Once the potatoes have been cooking for 15 mins, remove from your oven and lower the heat to 180°C. Turn the potatoes over and lay the salmon on the tray next to the potatoes, skinside down. Season with salt and pepper. Use a second tray if your first tray is overcrowded! Roast the salmon and potatoes for another 15 mins. TIP: The fish is cooked when the centre is opaque. Once ready, remove and cover with foil to keep warm.

Make the Sauce
4

Meanwhile, heat a drizzle of oil in a saucepan on medium heat. Add the shallot and cook until softened, 6 mins. Add the black garlic and cook for 2 more mins. Use a wooden spoon to break it up as it cooks. Add the balsamic vinegar and allow to evaporate, then add the honey and parsley stalks. Stir and pour in the water (amount specified in the ingredient list). Simmer until syrupy, 5 mins. Take off the heat and set aside.

Steam-Fry the Veggies
5

Heat a drizzle of oil in a frying pan on medium-high heat.
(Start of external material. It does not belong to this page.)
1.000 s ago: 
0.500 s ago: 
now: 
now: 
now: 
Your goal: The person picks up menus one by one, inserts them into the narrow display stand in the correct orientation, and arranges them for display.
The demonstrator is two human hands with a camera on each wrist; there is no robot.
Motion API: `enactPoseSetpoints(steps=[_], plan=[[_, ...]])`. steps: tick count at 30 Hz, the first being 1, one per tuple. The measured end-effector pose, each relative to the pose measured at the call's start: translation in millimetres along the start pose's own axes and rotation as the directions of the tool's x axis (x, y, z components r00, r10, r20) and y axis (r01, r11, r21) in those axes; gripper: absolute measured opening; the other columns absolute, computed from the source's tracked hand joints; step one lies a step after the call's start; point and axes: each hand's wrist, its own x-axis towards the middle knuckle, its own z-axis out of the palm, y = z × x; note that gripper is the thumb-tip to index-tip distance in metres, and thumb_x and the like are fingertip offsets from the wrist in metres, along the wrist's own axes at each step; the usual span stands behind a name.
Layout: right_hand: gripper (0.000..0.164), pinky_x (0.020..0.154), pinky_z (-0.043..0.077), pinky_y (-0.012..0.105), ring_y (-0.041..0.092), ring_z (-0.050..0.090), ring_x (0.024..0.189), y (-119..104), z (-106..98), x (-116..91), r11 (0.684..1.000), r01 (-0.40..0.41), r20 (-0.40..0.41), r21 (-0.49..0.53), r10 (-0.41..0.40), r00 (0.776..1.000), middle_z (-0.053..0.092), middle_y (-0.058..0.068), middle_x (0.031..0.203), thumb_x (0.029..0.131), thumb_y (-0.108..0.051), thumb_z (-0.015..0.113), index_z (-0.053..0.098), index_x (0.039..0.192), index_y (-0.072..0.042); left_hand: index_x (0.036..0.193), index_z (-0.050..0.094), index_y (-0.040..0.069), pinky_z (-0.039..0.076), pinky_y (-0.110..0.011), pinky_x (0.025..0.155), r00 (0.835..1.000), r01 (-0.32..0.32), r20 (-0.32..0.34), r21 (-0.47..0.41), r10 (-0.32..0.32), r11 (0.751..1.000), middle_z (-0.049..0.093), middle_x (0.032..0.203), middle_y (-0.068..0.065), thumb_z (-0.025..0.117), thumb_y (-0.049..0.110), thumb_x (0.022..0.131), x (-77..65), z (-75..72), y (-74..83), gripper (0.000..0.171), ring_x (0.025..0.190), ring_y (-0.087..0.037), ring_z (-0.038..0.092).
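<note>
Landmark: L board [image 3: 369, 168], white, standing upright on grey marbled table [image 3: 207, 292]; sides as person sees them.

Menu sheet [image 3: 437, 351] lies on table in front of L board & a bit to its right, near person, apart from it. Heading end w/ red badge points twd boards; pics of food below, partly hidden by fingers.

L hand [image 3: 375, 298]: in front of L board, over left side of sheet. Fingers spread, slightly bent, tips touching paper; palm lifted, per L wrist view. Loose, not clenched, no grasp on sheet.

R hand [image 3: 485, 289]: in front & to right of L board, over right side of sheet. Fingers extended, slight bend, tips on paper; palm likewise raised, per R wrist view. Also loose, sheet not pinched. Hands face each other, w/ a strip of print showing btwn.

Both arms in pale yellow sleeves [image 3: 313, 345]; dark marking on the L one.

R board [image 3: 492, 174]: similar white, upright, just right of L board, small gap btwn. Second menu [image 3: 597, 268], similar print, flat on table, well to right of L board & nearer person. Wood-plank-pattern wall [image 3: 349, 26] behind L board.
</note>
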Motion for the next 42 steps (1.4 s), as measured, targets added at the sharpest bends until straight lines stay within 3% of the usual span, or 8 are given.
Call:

Once hot, add the mustard seeds and cook until they are starting to pop, then add the sugar snap peas and broccoli to your pan. Season with salt and black pepper and cook for 2 mins. Then add a splash of water, cover with a lid (or some foil) and steam-fry until the veggies are tender, 5-6 mins.

Finish and Serve
6

Warm up your sauce and stir in the butter so it melts. Spoon it onto your plate (in a semicircle sweep if you want to be fancy). Arrange the veggies on the plate and top with the salmon. Toss the parsley leaves through the potatoes and serve them next to your medley of salmon and veggies. Enjoy!